Remote work has been a boon for businesses as well.  For each employee a company has working from home 2 or 3 days a week, they save $11,000.  These cost savings come from lower office costs, reduced employee absence and turnover, and increased productivity.  “Trusting in and empowering your employees to work in a responsible and professional way, while allowing them the freedom and flexibility to handle all the big and little things that life throws at us, creates a high level of morale, pride, and loyalty,” says Carol Cochran of Flexjobs.

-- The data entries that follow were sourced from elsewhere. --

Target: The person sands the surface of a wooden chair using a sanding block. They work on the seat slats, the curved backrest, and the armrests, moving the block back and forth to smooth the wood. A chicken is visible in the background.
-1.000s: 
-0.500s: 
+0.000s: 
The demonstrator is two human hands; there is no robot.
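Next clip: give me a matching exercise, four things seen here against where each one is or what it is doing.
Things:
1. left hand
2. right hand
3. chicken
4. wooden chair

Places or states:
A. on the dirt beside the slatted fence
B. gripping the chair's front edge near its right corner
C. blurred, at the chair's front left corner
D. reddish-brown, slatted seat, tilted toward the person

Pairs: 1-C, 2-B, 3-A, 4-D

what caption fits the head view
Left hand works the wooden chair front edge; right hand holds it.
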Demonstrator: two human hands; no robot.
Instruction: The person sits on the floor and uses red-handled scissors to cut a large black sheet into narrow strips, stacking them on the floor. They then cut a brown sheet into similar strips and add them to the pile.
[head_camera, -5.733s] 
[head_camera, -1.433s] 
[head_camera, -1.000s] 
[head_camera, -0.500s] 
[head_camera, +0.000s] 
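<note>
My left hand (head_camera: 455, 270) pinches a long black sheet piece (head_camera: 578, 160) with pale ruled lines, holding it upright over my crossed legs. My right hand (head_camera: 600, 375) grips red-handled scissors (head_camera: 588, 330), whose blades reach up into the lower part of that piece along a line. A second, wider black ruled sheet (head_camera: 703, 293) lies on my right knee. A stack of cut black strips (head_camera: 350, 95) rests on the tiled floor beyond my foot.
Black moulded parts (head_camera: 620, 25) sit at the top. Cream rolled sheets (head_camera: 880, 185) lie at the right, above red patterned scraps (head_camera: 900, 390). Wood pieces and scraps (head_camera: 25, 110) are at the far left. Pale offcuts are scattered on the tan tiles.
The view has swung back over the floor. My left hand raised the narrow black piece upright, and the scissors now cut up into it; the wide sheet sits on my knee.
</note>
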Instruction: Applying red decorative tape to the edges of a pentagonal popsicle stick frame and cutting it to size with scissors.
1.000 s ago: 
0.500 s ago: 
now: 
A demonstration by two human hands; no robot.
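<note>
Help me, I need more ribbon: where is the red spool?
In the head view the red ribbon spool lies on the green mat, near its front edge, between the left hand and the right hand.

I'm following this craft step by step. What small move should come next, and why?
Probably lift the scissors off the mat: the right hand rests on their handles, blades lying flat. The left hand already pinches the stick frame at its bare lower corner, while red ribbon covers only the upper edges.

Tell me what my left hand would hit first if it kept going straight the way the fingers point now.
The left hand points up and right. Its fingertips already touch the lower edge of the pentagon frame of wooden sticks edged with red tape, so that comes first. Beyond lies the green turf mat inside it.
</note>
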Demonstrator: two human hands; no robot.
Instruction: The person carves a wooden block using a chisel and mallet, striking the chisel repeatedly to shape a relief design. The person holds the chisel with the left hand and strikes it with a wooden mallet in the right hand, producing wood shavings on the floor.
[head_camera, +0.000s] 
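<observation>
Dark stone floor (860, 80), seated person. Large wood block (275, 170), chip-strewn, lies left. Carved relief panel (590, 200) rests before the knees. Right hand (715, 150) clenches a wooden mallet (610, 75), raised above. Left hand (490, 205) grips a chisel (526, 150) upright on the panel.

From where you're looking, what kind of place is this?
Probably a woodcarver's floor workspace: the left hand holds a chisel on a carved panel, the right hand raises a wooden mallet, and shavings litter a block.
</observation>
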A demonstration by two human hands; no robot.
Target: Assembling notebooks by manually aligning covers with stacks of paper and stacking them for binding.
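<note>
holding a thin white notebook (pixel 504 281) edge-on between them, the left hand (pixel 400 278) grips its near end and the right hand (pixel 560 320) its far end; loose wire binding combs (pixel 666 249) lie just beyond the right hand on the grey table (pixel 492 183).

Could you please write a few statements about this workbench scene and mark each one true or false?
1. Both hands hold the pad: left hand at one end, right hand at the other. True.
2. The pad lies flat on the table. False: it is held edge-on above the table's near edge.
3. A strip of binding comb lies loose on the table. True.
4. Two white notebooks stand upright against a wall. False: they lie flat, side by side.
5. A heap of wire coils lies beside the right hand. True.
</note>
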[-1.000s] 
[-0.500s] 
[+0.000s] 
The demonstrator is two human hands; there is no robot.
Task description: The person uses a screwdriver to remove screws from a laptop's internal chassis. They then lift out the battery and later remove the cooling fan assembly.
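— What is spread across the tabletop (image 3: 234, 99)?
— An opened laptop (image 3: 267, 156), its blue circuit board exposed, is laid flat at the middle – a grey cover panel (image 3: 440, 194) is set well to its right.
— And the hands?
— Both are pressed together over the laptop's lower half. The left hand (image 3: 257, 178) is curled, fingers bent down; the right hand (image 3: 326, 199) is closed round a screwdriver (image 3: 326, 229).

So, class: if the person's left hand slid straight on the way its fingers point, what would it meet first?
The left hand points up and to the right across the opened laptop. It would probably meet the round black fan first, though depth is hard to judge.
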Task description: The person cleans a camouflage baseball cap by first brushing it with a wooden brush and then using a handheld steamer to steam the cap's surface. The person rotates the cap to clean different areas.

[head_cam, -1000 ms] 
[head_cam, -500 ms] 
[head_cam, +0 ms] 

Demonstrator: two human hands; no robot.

Still, only 37% of all US jobs can be done entirely from home.  Some jobs have aspects that need an office setting to be performed well.  To achieve the best of both worlds, companies small and large should develop a hybrid workplace.  There are several models they can follow; some businesses only expect leadership to work in an office, while others want everyone to see remote work as a last option.  An in-between option allowing employees to work in the office a few times a week is also possible.  These office times could be scheduled or left up to employees and their teams to figure out.  The important thing in choosing a hybrid model is to listen to both the needs of management and employees.  

An open dialogue in which parties are honest about their expectations is necessary if companies are to produce an ideal working environment.  They should think not only about what is possible but also what is desirable.  Collaboration and inclusion must still be able to flourish in remote and hybrid environments for companies to achieve or maintain success.